When you become your own banker, you can do just that. You borrow against your life insurance policy and rather than enriching the bank, your payments go to enrich your heirs when the policy pays out.
Being your own banker is an option that can be used to improve your financial peace of mind. There are several benefits to banking on yourself, and these include:
• Being able to reduce your debt as you increase your savings
• Building a college fund without sacrificing to do so
• Easily creating an emergency fund
• Recapturing the cost of business and professional expenses
• Recapturing the cost of the interest you currently pay to financial institutions
• Enjoying financial freedom as well as a secure retirement without worrying about market fluctuations
• Having a guaranteed tax-free death benefit
• Having access to tax-free withdrawals, loans and growth
Certainly, with any financial projects, we must develop a roadmap to confidently take us from Point A to Point Z without any missteps along the way. Using this process does not really create a “bank” and you do not really become a “banker.”
It is, however, a rather simple concept that will put you in control of your finances rather than a third-party who will charge fees every step of the way. Here are our milestones for you to complete and the best method to complete them:
Your first milestone is to capitalize your bank with permanent cash value life insurance. You should purchase a policy through a mutual insurance company so that you can capitalize on the annual dividends that are paid to policyholders and are not required to be reported as taxable income.
Where you purchase your policy matters and will highly recommend that you only go through an independent insurance broker since they will have access to many highly rated companies who will have the insurance products to meet your needs.
When you speak with your insurance broker, if they push back or appear to be a naysayer, go to the next broker. Your mission should be to have an advocate on your side from whom you can get critical advice and who is committed to helping you navigate the shopping, purchasing, and underwriting processes.
A good screening question to start with is to ask the broker if they are familiar with the concept of “infinite banking” or “becoming your own banker.” Then you can follow-up with asking if they are familiar with IRC section 7702 since this is the section that discusses the tax liability for your financial project that you are embarking on.
Next, you need to have a conversation with your broker to determine if participating whole life insurance will be the best product for funding your bank (it typically will be) or if a universal life product will work better for your individual circumstances. We can help you with this decision based on your needs.
Since your goal here is to fund your personal bank as soon as practical, we will recommend that you minimize your death benefit so that you will maximize your cash value in the policy.
Your next step in setting up your bank (insurance policy) is deciding whether or not you need any or all of the insurance riders that are available to you. Here again, your independent agent should be prepared to discuss each rider with you – what it does, how much it costs, and their recommendation. Here are the most common riders that typically all insurance carriers will offer:
Life Insurance Supplement Rider (LISR)
The LISR combines term insurance (low-cost) with permanent life insurance for an increased death benefit. The term insurance portion of the policy will decrease as you make your payments over time until only the permanent coverage remains. This method is a good way to have a higher death benefit on a temporary basis.

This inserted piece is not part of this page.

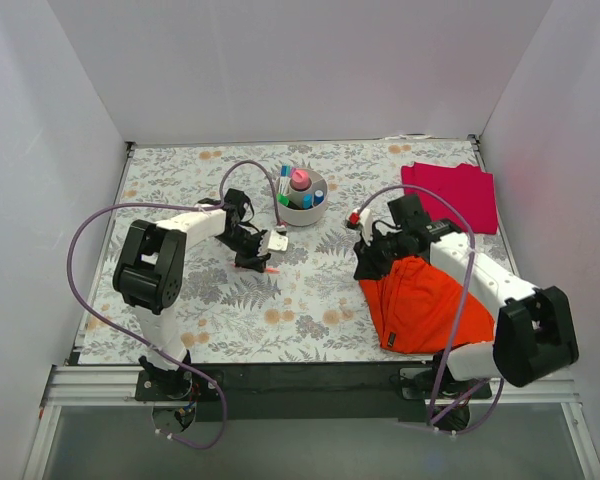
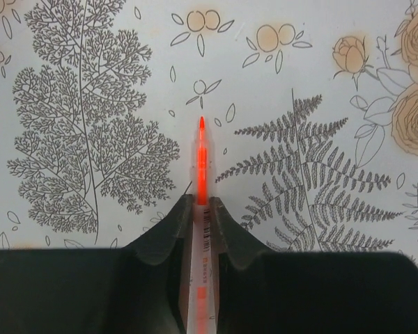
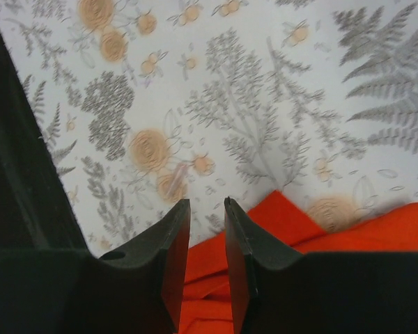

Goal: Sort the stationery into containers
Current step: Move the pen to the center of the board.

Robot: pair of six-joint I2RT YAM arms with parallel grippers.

Additional Life Insurance Rider (ALIR)
The ALIR permits the policyholder to make increased payments on the policy to buy additional paid-up life insurance, thus increasing the death benefit and the cash value accumulation.
Paid Up Additions Rider
Using this rider, you can purchase additional insurance with a lump sum payment. The rider allows you to purchase more death benefit and at the same time increase the cash value in your policy. Many policyholders choose this method when they receive their annual dividend payments from the insurer.
Guaranteed Insurability Rider (GIR)
The GIR provides for the insurer to allow you to purchase additional insurance without proof of insurability. This rider would be redundant if you selected the ALIR.
Milestone #3 is very important and you should take the advice of your insurance professional when doing this. This milestone is when you actually fund the policy (your bank). You want to fund it with as much money as possible but be careful not to over-fund it causing it to become a modified endowment contract.
The internal revenue service has very specific rules about over-funding a life insurance policy and allowing it to become a tax shelter. You don’t want a MEC (modified endowment contract) but you want to get close to it.
After you have paid enough into your policy and the cash value become sufficient for your banking needs, it’s time for you to become a banker.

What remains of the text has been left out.